=== Exercise aim ===
For the listing below, state how many lines include "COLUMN". The number alone is the answer.
== == ==
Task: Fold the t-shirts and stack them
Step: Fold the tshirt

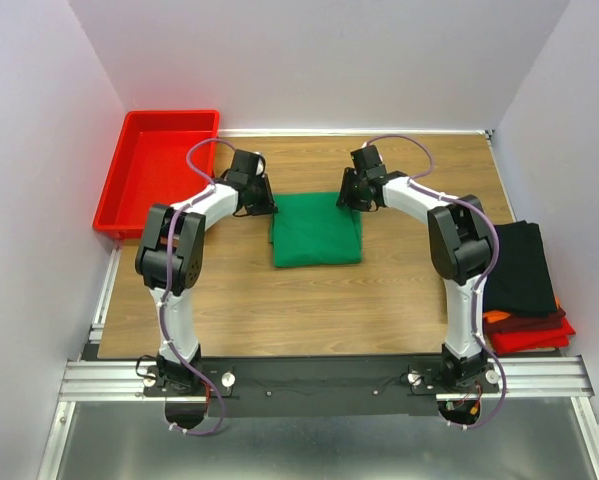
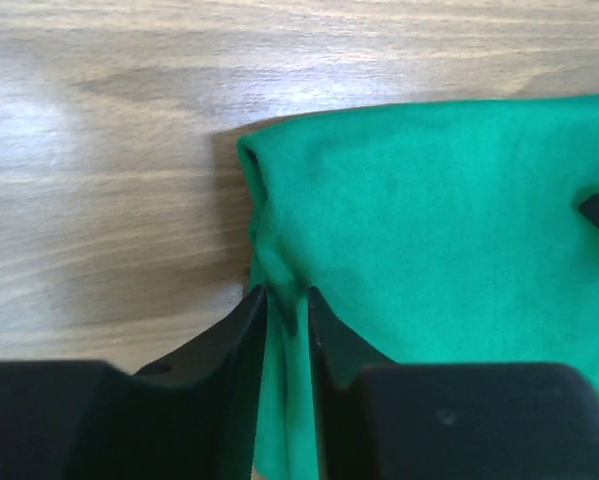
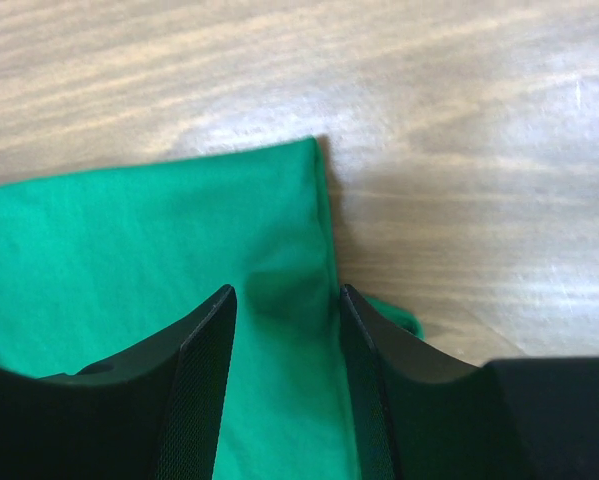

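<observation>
The green t-shirt (image 1: 317, 230) lies folded into a rectangle on the wooden table, mid-way between the arms. My left gripper (image 1: 263, 206) sits at its far left corner. In the left wrist view the left gripper (image 2: 286, 292) has its jaws a narrow gap apart, and a puckered ridge of the green t-shirt (image 2: 439, 220) stands between them. My right gripper (image 1: 351, 198) is at the far right corner. Seen from the right wrist, that gripper (image 3: 284, 290) is open, straddling the flat right edge of the green cloth (image 3: 129, 250). A black folded shirt (image 1: 519, 265) tops a stack over orange (image 1: 493, 318) and red (image 1: 529, 338) ones.
A red plastic tray (image 1: 169, 118) stands at the far left corner, partly off the wooden board. The shirt stack overhangs the board's right edge. White walls close in on three sides. Bare wood (image 1: 309, 310) lies between the green shirt and the arm bases.
</observation>
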### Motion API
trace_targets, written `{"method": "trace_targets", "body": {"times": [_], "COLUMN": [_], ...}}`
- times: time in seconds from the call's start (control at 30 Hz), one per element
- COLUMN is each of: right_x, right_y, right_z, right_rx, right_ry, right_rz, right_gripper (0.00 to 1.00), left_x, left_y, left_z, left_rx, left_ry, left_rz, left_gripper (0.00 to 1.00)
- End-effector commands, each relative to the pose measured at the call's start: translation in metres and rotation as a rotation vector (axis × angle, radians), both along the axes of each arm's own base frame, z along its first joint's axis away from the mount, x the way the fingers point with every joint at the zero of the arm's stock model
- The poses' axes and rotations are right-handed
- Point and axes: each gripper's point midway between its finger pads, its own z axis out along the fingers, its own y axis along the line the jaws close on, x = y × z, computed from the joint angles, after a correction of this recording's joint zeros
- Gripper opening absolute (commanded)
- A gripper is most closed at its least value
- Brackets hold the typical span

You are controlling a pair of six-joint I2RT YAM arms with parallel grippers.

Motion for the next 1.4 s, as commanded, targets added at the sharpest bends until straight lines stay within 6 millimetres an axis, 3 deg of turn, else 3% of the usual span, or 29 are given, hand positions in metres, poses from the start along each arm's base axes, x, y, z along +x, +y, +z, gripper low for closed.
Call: {"method": "trace_targets", "body": {"times": [0.0,0.23,0.57,0.67,0.8,0.87,0.9,0.93,1.03,1.27,1.37], "right_x": [0.018,0.027,0.027,0.026,0.026,0.026,0.025,0.025,0.023,0.017,0.013], "right_y": [0.007,0.012,0.014,0.016,0.016,0.016,0.017,0.017,0.017,0.009,0.007], "right_z": [-0.004,-0.008,-0.024,-0.026,-0.022,-0.018,-0.017,-0.016,-0.004,0.047,0.059], "right_rx": [-0.007,0.003,0.001,0.015,0.024,0.032,0.037,0.039,0.056,0.076,0.082], "right_ry": [-0.052,-0.064,-0.041,-0.037,-0.042,-0.045,-0.045,-0.046,-0.057,-0.138,-0.154], "right_rz": [0.007,0.016,0.022,0.022,0.012,0.008,0.004,0.0,-0.007,-0.035,-0.038], "right_gripper": [0.53,0.53,0.52,0.49,0.36,0.27,0.17,0.13,0.01,0.01,0.0], "left_x": [0.001,-0.006,-0.004,-0.007,-0.011,-0.012,-0.012,-0.013,-0.012,-0.011,-0.012], "left_y": [0.008,0.014,0.001,-0.007,-0.012,-0.013,-0.014,-0.015,-0.015,-0.017,-0.017], "left_z": [0.028,0.015,-0.015,-0.022,-0.023,-0.022,-0.02,-0.019,-0.009,0.021,0.029], "left_rx": [0.05,0.081,0.041,0.027,0.003,-0.006,-0.011,-0.015,-0.023,-0.042,-0.049], "left_ry": [-0.059,-0.024,0.029,0.042,0.049,0.05,0.049,0.047,0.029,-0.026,-0.036], "left_rz": [0.008,0.021,-0.021,-0.042,-0.051,-0.052,-0.054,-0.055,-0.054,-0.056,-0.06], "left_gripper": [0.43,0.45,0.44,0.41,0.32,0.22,0.18,0.1,0.0,0.0,0.0]}}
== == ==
=== The completed task ===
2